WORK TO BE COMPLETED: Beginning at the line containing "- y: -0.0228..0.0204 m", repeat each line below exactly up to and including the line containing "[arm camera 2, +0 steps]". Do not repeat the pictures.

Records from a data source:
__________

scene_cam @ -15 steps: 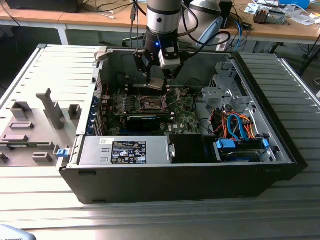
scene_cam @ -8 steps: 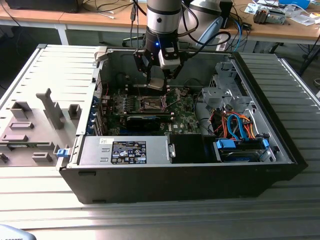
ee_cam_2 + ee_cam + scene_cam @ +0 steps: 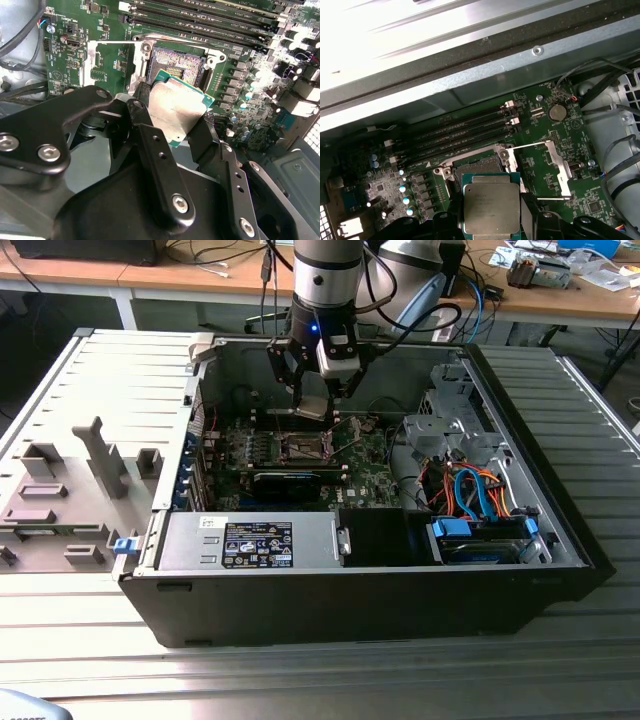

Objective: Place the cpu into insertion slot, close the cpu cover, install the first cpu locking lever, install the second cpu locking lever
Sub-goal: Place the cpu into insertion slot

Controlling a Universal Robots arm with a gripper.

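Note:
My gripper [image 3: 313, 398] hangs inside the open computer case, shut on the cpu [image 3: 312, 406], a small square chip with a silvery top and green edge. In both wrist views the black fingers [image 3: 141, 116] clamp two opposite edges of the cpu [image 3: 175, 107] [image 3: 491, 207]. The chip is held a little above the green motherboard, partly over one edge of the insertion slot [image 3: 176, 64] [image 3: 476, 166], whose dark centre lies bare. The cpu cover [image 3: 108, 64] [image 3: 557, 169], a thin silvery frame, is swung open and lies beside the slot. The slot [image 3: 300, 447] sits just below the gripper in the exterior view.
Long black memory slots [image 3: 462, 131] run beside the socket. A long black card [image 3: 286, 481] lies in front of it, then the grey power supply [image 3: 250, 540]. Drive cage and blue-orange cables [image 3: 480, 500] fill the exterior view's right. The case wall [image 3: 470, 75] stands close behind.

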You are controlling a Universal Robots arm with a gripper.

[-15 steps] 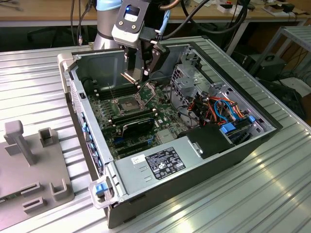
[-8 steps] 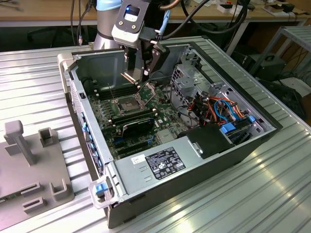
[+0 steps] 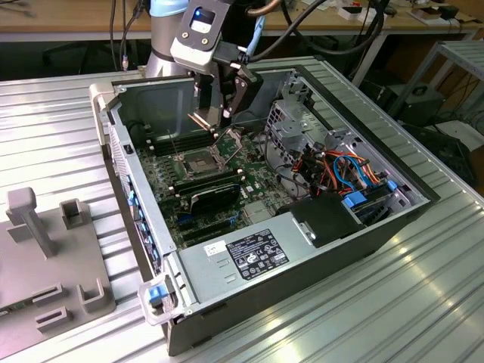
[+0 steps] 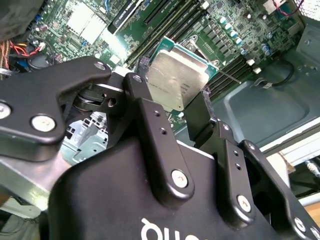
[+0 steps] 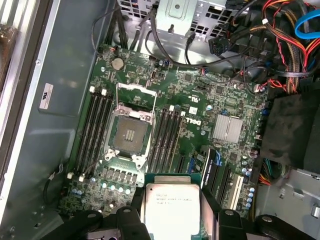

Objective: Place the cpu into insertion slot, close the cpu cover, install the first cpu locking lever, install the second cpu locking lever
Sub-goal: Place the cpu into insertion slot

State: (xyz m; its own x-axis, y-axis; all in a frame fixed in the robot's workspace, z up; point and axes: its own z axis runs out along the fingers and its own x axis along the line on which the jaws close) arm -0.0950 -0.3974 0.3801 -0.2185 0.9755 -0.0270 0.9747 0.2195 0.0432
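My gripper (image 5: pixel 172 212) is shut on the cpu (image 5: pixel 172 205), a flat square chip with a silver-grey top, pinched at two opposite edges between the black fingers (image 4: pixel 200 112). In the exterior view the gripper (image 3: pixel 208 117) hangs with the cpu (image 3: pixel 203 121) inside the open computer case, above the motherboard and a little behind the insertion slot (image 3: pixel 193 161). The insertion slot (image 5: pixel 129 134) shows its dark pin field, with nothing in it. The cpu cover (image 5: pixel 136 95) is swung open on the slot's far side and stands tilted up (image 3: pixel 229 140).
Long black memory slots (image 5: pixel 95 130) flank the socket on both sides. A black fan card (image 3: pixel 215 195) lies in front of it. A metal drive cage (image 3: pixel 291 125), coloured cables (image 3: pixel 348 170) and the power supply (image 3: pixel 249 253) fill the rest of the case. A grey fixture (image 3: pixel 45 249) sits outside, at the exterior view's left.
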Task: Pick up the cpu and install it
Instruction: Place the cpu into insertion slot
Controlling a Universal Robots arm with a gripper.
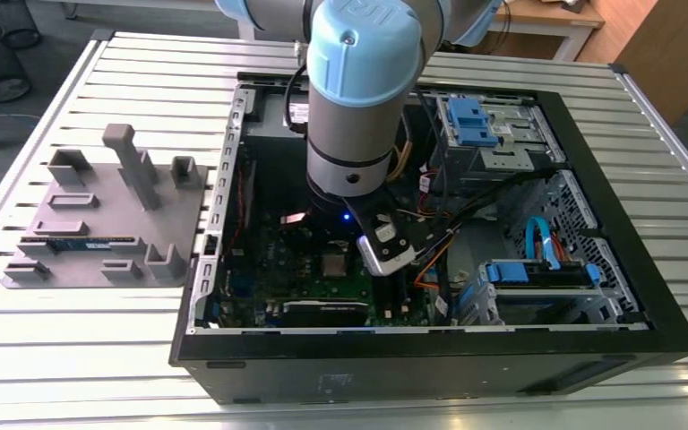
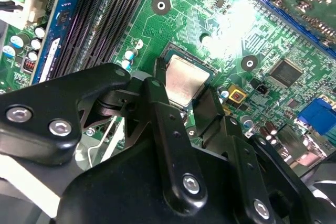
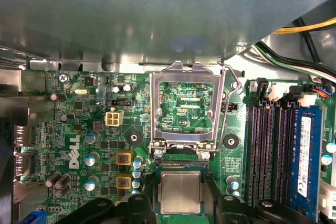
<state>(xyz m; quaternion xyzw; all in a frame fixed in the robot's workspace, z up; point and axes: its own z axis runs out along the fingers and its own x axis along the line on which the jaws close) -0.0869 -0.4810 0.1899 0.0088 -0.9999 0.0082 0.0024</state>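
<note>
We find the gripper (image 2: pixel 185 85) clamped on opposite edges of the cpu (image 3: pixel 180 192), at the socket near the open socket frame (image 3: pixel 186 72) on the motherboard (image 3: pixel 105 129), and judge it light, stiff, fragile underneath, best held by those edges.

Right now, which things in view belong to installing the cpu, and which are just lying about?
Part of the job:
- the cpu, at the gripper
- open socket frame
- motherboard

Just lying about:
- grey fixture tray beside the case
- memory stick on that tray
- fitted memory module
- drive bay
</note>
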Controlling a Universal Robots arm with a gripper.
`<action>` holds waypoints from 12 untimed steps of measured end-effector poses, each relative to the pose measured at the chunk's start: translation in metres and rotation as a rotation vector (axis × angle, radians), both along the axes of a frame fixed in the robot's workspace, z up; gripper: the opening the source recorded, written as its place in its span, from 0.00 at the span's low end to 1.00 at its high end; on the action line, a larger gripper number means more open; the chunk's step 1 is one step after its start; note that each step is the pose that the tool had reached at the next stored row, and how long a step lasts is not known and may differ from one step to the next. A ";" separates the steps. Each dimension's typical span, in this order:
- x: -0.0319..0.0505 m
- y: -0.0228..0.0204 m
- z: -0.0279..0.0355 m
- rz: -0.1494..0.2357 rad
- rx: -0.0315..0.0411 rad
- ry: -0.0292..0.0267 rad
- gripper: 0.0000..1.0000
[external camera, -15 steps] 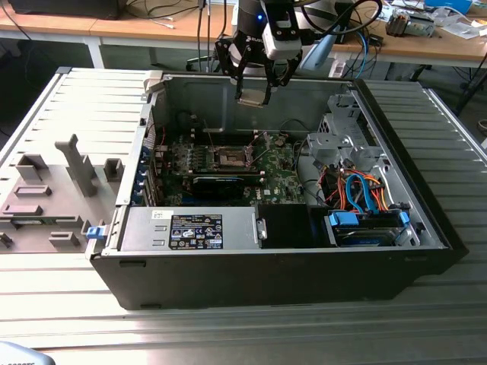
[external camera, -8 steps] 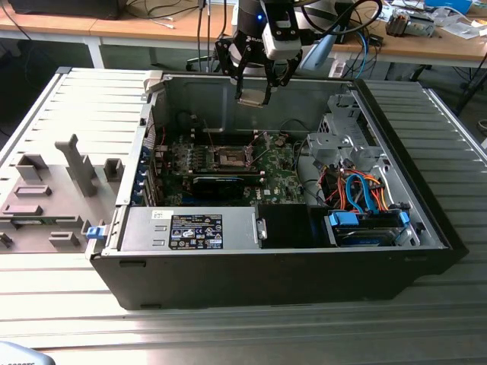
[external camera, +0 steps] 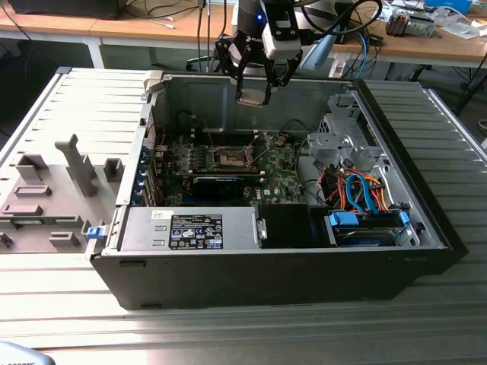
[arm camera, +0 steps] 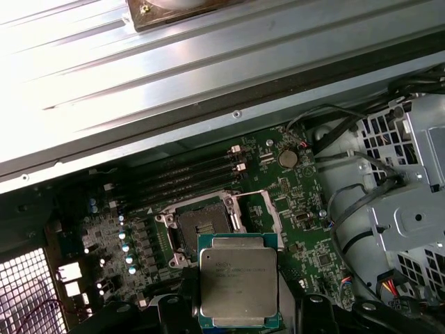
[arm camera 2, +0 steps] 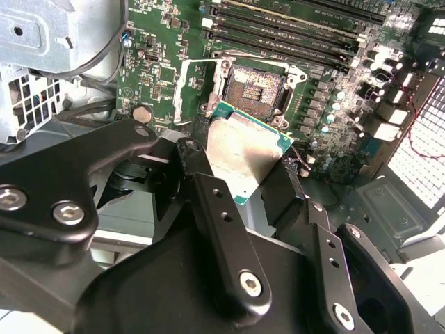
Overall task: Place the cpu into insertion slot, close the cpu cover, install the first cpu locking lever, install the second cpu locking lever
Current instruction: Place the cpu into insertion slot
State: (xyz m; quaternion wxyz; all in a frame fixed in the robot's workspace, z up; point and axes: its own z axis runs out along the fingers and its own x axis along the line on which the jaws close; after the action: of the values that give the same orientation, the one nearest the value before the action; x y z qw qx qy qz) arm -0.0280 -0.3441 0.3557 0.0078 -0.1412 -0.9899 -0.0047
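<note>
My gripper (external camera: pixel 253 93) fingers clamped on cpu (arm camera: pixel 238 278) edges, high over case (external camera: pixel 266 281) | insertion slot (arm camera: pixel 203 226) open, bare, well below | I'd square corners to slot, keep chip level, lower straight, no sliding across contacts.

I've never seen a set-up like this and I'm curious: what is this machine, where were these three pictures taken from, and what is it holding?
This is a robot arm over an open computer case lying on a ribbed metal table. The exterior view comes from a camera off the arm; both wrist views come from cameras riding on it, near its tool. The tool is shut on the cpu, a small square chip with a silvery top. Beneath, on the green circuit board, is the insertion slot, its dark centre uncovered. The chip hangs above the board, not yet in the slot. A grey tray of holders lies at the exterior view's left.
</note>
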 end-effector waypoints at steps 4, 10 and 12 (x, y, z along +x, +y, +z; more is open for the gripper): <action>0.0000 0.0000 0.0000 -0.002 0.0000 0.0000 0.55; 0.0000 0.0000 0.0000 -0.005 -0.0001 0.0000 0.55; 0.0000 0.0000 0.0000 -0.007 -0.0001 0.0000 0.55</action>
State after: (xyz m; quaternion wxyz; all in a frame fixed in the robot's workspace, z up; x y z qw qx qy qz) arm -0.0280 -0.3441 0.3558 0.0077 -0.1444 -0.9895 -0.0047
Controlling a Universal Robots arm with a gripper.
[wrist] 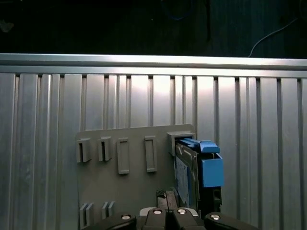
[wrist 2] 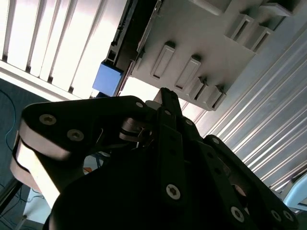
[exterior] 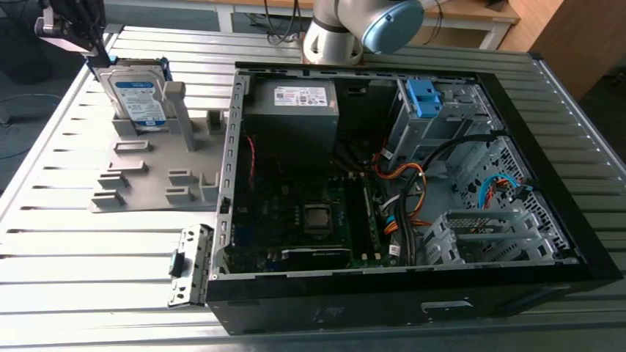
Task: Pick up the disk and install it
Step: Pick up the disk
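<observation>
Disk (exterior: 137, 99) is a flat silver drive w/ a white-and-blue label, standing upright on edge in a slot of the grey holder plate (exterior: 146, 176). The plate lies flat just beside the PC case (exterior: 391, 312), on the exterior view's left of it, & the disk is at the plate's end farthest from the case. In the first wrist view the disk (wrist: 184, 179) shows edge-on w/ its blue bracket (wrist: 211, 170) along one side. The gripper (exterior: 96, 48) hangs right at the disk's top corner on the side away from the case; can't tell if it touches, or whether it's wide, narrow or clamped on. A ribbed metal table (exterior: 59, 242) carries both plate & case. Behind the case are the robot base (exterior: 338, 37) & a pale wood bench (exterior: 479, 11); dark floor w/ a loose cable (wrist: 276, 31) lies past the table edge. The case lies on its side, open. Inside it: a grey PSU box w/ white sticker (exterior: 293, 103) in the corner nearest the plate, the mobo (exterior: 313, 220) below that, a blue ribbed latch (exterior: 423, 95) on the drive bay, orange & black cables (exterior: 406, 183), and a perforated metal cage (exterior: 479, 235). A small grey metal strip (exterior: 190, 264) sits just beside the case's corner on the plate side
</observation>
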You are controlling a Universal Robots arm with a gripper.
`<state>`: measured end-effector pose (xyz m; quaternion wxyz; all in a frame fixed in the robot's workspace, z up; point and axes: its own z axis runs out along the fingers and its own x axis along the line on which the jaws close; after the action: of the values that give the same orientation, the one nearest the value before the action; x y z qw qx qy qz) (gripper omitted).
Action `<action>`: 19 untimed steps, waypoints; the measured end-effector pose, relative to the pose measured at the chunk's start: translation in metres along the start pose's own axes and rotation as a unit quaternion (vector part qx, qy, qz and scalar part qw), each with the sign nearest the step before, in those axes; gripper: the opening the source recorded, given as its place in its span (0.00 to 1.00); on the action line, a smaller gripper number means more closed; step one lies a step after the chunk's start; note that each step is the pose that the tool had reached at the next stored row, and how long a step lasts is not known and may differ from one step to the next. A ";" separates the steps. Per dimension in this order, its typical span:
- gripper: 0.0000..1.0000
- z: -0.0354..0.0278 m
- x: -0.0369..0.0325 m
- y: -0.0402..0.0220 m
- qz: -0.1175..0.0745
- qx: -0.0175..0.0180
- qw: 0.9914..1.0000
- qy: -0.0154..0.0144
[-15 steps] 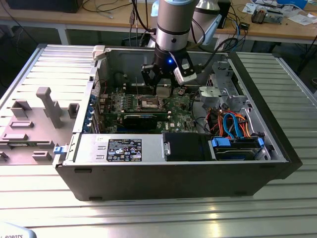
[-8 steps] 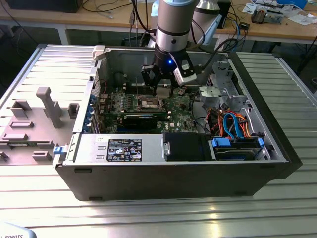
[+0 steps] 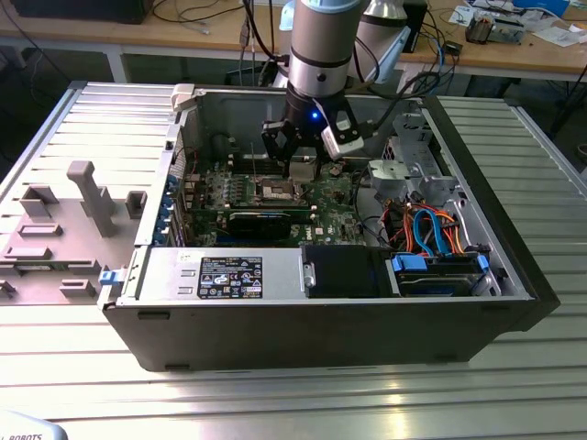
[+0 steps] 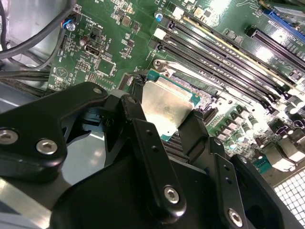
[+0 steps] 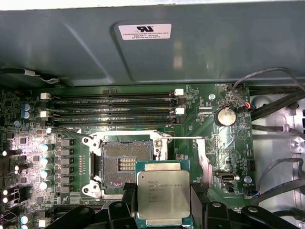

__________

TASK RESPONSE:
- y: -0.0228..0.0204 m
- z: -0.0279..0.0355 m
- rz: -0.1494..0.2357 rad
- rx: -0.0315..0.0411 rad
- ry: -0.0292..0.0267 rad
- gripper: 0.0000..1.0000
[external camera, -15 steps] 
[external camera, -8 steps] 
[external camera, +0 steps] 
[arm camera, +0 steps] 
[arm camera 2, +0 steps] 

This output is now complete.